At this point in time two years ago, we woke up because of the heat. We did not delicately stir awake, because it is physically impossible to stir awake in regions where temperatures hit 30°C before nine in the morning. Here, your spinal column actually jolts on its own accord to assist propping you up on your elbows, because The fuck? Why am I rolling around in a shallow pool of my own perspiration? Why does my hair smell like pot? Where the hell am I?
It is very, very warm. You become lightheaded and strike a deal with the universe: if you promise to reserve complaining about the heat exclusively to deserts and no other geographic landscape, Coachella will let you live. Deal.
Breakfast every morning was spent perched on the incline of a hill overlooking the campsite. We sustained ourselves through the mornings by gulping spoonfuls of icy Sambazon açai bowls and passing judgement or pity on other seared festival-goers.

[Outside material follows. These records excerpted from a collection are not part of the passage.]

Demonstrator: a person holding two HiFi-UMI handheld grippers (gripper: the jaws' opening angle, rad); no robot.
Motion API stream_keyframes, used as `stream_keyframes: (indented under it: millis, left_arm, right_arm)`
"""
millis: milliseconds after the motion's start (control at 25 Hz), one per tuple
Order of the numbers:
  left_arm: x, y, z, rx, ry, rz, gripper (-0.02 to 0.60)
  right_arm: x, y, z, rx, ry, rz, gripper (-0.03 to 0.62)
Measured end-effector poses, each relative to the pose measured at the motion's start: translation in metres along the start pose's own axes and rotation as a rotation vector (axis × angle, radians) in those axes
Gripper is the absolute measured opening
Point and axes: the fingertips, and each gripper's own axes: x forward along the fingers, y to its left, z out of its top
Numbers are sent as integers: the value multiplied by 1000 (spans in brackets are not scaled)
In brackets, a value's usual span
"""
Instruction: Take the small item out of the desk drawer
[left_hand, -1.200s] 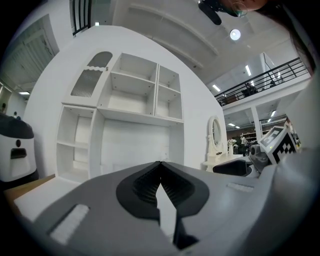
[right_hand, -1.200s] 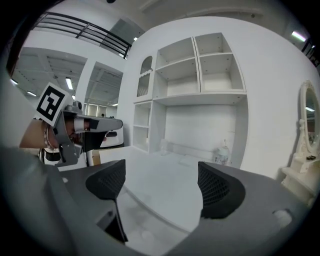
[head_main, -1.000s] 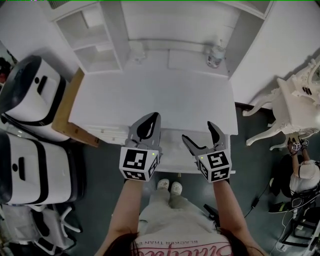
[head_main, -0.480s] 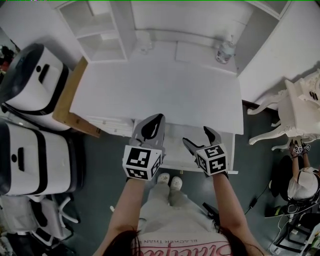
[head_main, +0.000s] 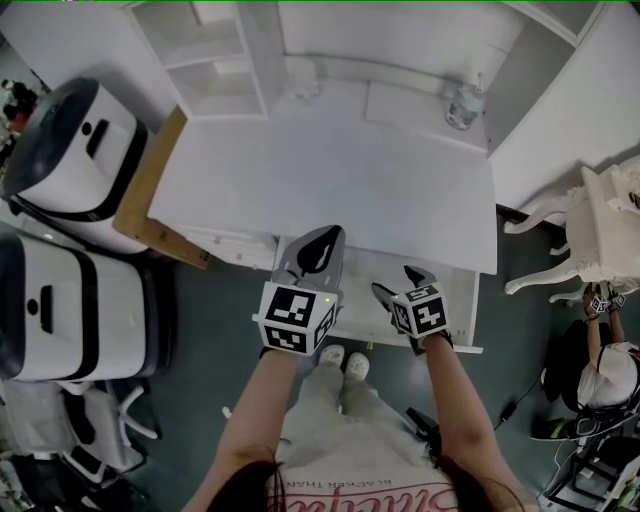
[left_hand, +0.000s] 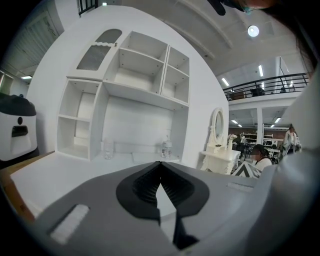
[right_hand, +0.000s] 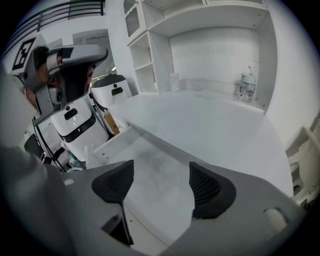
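**Inspector:** What is recorded for the containers?

**Recorder:** The drawer (head_main: 372, 268) is found pulled out from under the near edge of the white desk (head_main: 330, 190). Only a pale floor is shown inside it, and the small item cannot be made out in any view. A clear bottle (head_main: 464, 105) is stood upright at the far right of the desktop. A clear glass (left_hand: 108, 148) is stood at the far middle. The contents of neither can be told. Open shelf compartments (head_main: 215, 62) are mounted at the far left.

**Inspector:** And the grippers?

**Recorder:** The left gripper (left_hand: 160, 165) is held over the drawer's left part. Its jaws are pressed together tip to tip, with nothing pinched. The right gripper (right_hand: 159, 187) is held over the drawer's right part. Its jaws are spread and closing, and only the drawer floor is seen between them.

**Inspector:** Surface and room?

**Recorder:** The desktop is noted as plain white. A wooden board (head_main: 150, 215) is set against the desk's left edge, beside two white-and-black machines (head_main: 70, 150). A white ornate table (head_main: 610, 220) is stood at the right, with another person (head_main: 600, 365) near it. The floor (head_main: 220, 320) is dark.
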Motion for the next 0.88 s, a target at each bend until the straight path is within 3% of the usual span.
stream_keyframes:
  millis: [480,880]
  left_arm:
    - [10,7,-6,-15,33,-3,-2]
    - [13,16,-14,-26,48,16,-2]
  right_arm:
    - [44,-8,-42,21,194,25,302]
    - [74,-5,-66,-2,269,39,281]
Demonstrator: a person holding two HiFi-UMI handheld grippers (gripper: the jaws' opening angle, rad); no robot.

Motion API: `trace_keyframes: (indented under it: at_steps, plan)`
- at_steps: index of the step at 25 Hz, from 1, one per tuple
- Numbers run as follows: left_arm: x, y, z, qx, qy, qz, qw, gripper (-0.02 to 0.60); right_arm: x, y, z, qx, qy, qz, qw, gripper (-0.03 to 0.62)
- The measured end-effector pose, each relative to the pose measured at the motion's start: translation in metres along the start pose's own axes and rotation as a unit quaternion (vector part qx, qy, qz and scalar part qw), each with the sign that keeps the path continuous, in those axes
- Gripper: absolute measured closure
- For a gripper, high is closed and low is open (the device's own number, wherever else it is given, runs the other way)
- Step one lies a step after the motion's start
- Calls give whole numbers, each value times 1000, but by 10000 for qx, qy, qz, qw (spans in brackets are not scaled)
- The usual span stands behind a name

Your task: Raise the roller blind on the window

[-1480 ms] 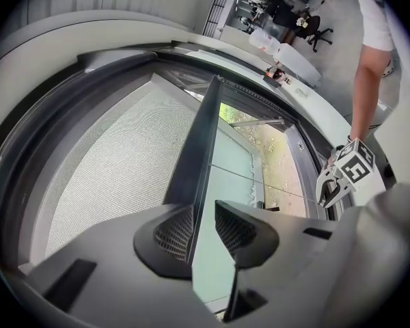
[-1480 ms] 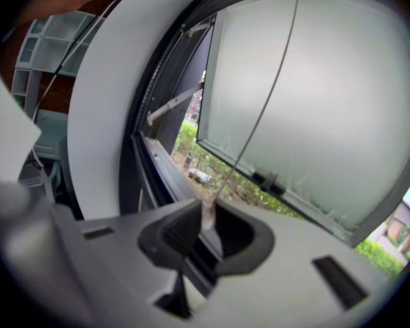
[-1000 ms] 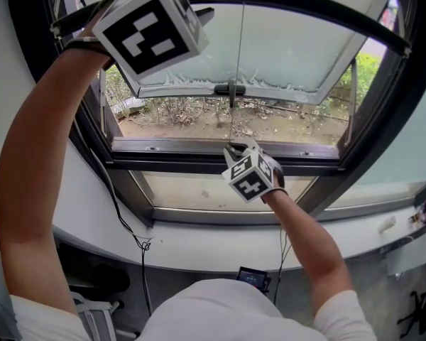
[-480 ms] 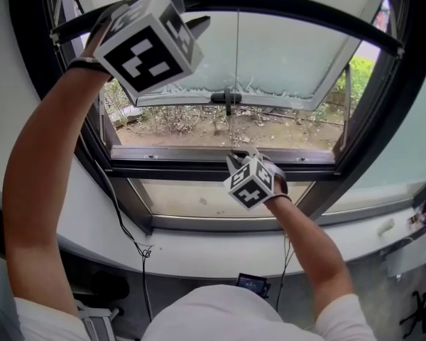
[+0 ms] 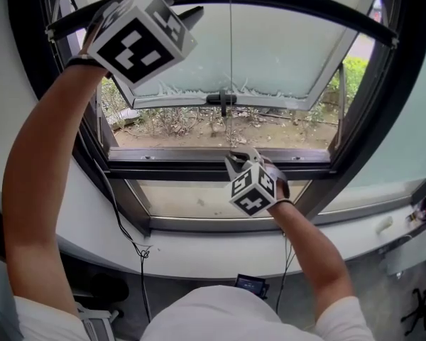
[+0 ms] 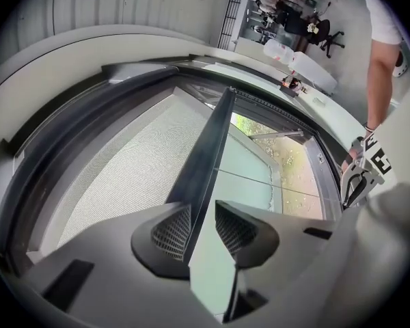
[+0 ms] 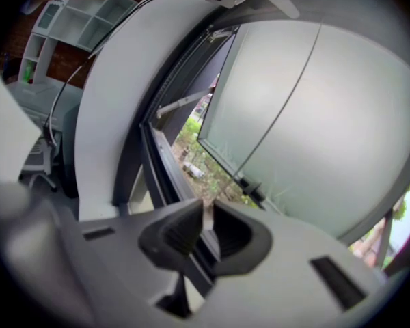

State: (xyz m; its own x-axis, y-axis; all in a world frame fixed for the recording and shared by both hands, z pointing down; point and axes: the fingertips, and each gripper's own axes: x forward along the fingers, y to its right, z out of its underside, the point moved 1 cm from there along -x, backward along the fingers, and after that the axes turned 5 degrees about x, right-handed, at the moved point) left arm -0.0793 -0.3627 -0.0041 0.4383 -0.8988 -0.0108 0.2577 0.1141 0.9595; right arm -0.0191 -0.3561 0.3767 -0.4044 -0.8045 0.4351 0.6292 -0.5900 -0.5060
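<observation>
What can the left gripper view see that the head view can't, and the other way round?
Only the left gripper view shows the fine mesh of the blind and a white table back in the room. Only the head view shows the person's left arm and the marker cube on the left hand-held gripper. Both show that gripper clamped on the blind's dark bottom bar, the open window pane, and the right hand-held gripper on the pull cord.

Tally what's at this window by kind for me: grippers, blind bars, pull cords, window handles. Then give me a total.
Grippers: 2 (left gripper, right gripper)
Blind bar: 1
Pull cord: 1
Window handle: 1
Total: 5
</observation>
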Motion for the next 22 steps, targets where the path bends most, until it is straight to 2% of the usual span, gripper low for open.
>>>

We contemplated (but never procured) the greasy breakfast burritos, but did not think twice about buying overpriced lemonade to exorcise late-morning thirst. We sat on the grass at lunch to eat $12 bowls of organic fried rice. We parked by the art installations at dinnertime but were careful to remain within sprinting distance to the big outdoor stage.
Two-dollar bottles of water, four-dollar cups of lemonade, six-dollar smoothies, eight-dollar veggie wraps, twelve-dollar bowls of fried rice! It was a preposterous amount of money to spend on food for a three-day stretch, considering how little satisfaction was actually solicited from every sip and every bite; every expensive sip and recession-defiant bite was taken in the name of perfunctory metabolic needs and nothing else.
I am not superstitious and therefore do not believe in the power of wishing nor the power of prayer, but I am not a pessimist. I am a realist, but also an idealist and a romantic, and I will cling to the childish hope of inheriting the fate of a certain Dorothy before my time. I will press down the straps of my favourite backpack into my shoulders and chest, click the heels of the only pair of red shoes I own, and summon every ounce of stubborn conviction in my body to recite under my breath There’s no place like like Coachella, there’s no place like Coachella, there’s no place like Coachella.